Again, I write all this as a person who is geuinely fond of intense exercise. It makes me happy. It feels good while I’m doing it, it feels good afterwards, and yeah I like to look at the little charts my fitness tracker generates and admire all that go-go-go.

But I write this as someone who feels good doing an hour of sprints. I’m not pushing myself despite myself. I am listening to by body and working within its capacity for work and recovery. I got to this point by building up my fitness bit by bit, starting sensibly and taking rest days as-needed.

I also got to this point after a lot of years of being unable to exercise when I wanted to, because I was sick. When you are sick you can’t do things you can do when you are healthy. That’s what being sick means.

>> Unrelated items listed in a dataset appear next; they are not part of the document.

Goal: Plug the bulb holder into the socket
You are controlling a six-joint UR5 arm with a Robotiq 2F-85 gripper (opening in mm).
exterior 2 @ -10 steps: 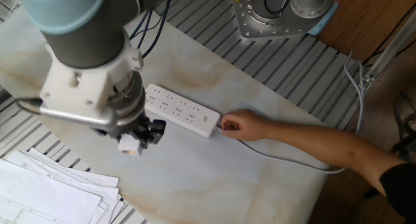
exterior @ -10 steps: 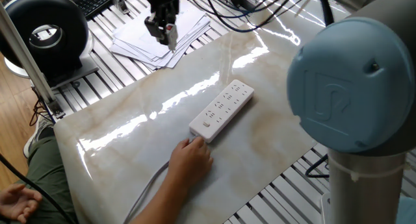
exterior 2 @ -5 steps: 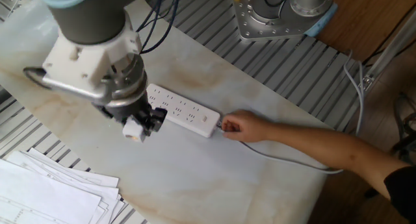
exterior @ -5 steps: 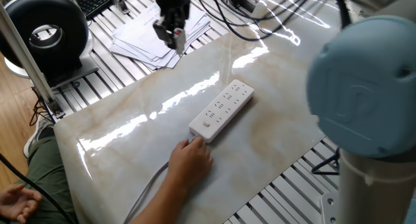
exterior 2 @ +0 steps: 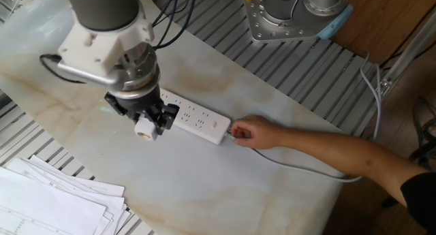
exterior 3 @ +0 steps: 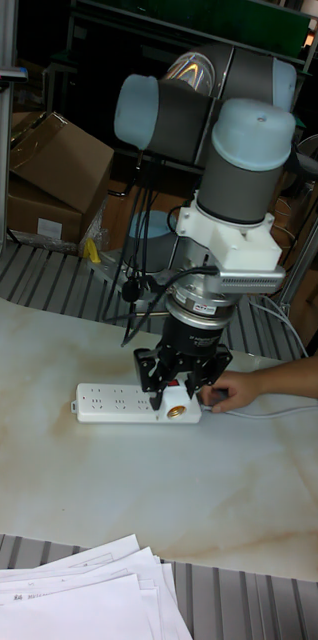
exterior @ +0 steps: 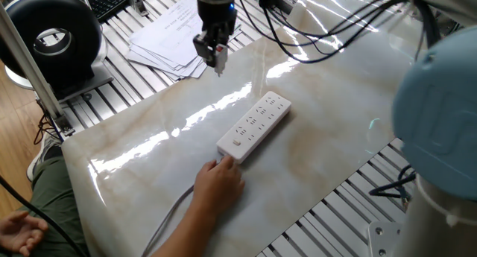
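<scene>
While the marble tabletop [exterior: 313,160] lies slick and glossy under everything, I judge the socket [exterior: 254,125] would skate on it if pushed, being a long, light, stiff plastic strip; a person's hand [exterior: 220,181] rests at its switch end by the grey cable [exterior 2: 300,168], which should steady it. A stack of papers [exterior: 173,41] sits at the tabletop's edge, well apart from the strip. My pincer [exterior 2: 147,124] hangs above the tabletop near the strip's far end, closed on the bulb holder [exterior 2: 144,128], which is not yet over the holes. That holder is small, hard and light, so I think it is smooth enough to twist in my grip; I hold it by its blocky white body, its round brass-coloured end [exterior 3: 177,407] facing the tall fixed view. I expect pressing in to need a firm, square push
</scene>
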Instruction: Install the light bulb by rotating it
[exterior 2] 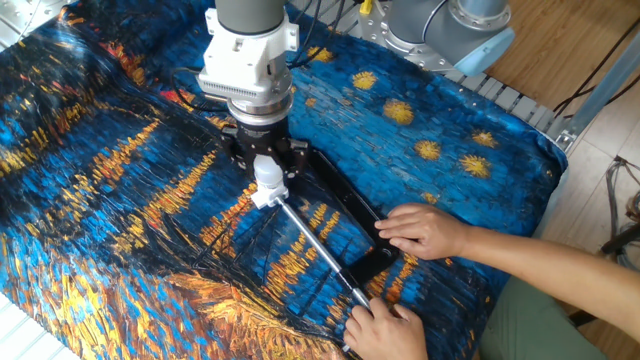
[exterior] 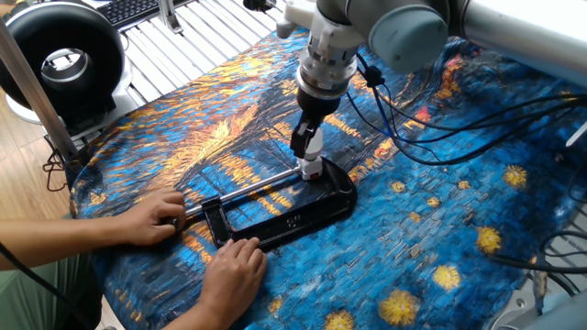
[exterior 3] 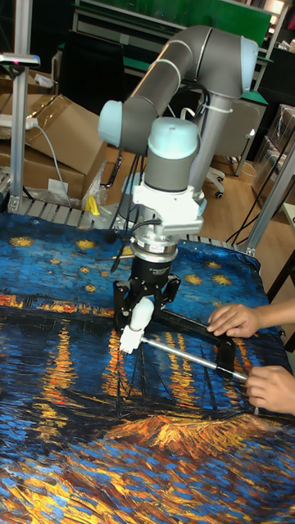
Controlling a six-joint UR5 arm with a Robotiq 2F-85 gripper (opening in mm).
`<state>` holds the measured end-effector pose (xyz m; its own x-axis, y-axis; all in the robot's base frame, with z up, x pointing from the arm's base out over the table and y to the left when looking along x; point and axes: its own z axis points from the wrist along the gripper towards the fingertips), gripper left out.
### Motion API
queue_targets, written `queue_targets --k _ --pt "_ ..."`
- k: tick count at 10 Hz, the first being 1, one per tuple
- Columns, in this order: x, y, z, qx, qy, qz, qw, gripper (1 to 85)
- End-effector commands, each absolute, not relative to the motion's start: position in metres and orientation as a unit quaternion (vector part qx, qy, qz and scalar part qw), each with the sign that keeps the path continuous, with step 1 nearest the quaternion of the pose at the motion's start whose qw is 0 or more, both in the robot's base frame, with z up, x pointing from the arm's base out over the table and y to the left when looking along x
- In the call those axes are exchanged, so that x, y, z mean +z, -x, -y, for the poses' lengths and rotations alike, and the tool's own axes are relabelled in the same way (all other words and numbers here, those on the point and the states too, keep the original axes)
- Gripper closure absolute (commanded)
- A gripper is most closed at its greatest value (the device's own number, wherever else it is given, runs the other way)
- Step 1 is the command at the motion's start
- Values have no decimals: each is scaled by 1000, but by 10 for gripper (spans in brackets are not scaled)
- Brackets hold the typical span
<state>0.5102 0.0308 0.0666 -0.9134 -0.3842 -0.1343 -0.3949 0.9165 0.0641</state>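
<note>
The light bulb (exterior 2: pixel 267 172) is small and white and sits slightly tilted on a white socket block (exterior 2: pixel 264 194). The block is fixed at the far end of a black clamp (exterior 2: pixel 345 212). My gripper (exterior 2: pixel 266 165) comes straight down over the bulb, with a black finger close on either side of its dome. In the one fixed view the gripper (exterior: pixel 306 144) looks narrow, and the bulb (exterior: pixel 313 149) shows white just above the socket block (exterior: pixel 312 169). In the tall fixed view the bulb (exterior 3: pixel 141 314) sits between the fingers of the gripper (exterior 3: pixel 144 304).
A person's hands (exterior: pixel 154 220) (exterior: pixel 231 271) hold the clamp's steel rod (exterior: pixel 252 183) and black frame (exterior: pixel 293 218) on the painted blue cloth (exterior: pixel 431 229). Cables (exterior: pixel 413 128) trail behind the arm. A black fan (exterior: pixel 62 57) stands at the back left.
</note>
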Motion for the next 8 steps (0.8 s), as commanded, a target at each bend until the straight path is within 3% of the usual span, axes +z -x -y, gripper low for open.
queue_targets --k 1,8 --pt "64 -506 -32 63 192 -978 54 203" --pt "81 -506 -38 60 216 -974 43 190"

What changed wasn’t a psychological state. I was never afraid of exercise. What changed was a physical state: I recovered (enough) from the illness that I could do more exercise. Yay!


And, in conclusion: You should do the amount of activity that is safe and healthy for you. That amount will vary over the course of your life. You have to learn how to be the expert in assessing what you can and can’t do.

But if an athletic trainer or heaven forbid a medical professional tries to talk you into overtraining? Fire them.

A pair of Bauer M3 Hockey Skate, fresh from the box

Photo: My skates back when they were fresh from the box. They’re broken in now and we like that much better. And yeah, they’re just sensible basic Mom skates. We aren’t the NHL here. We just like to zoom around and have fun.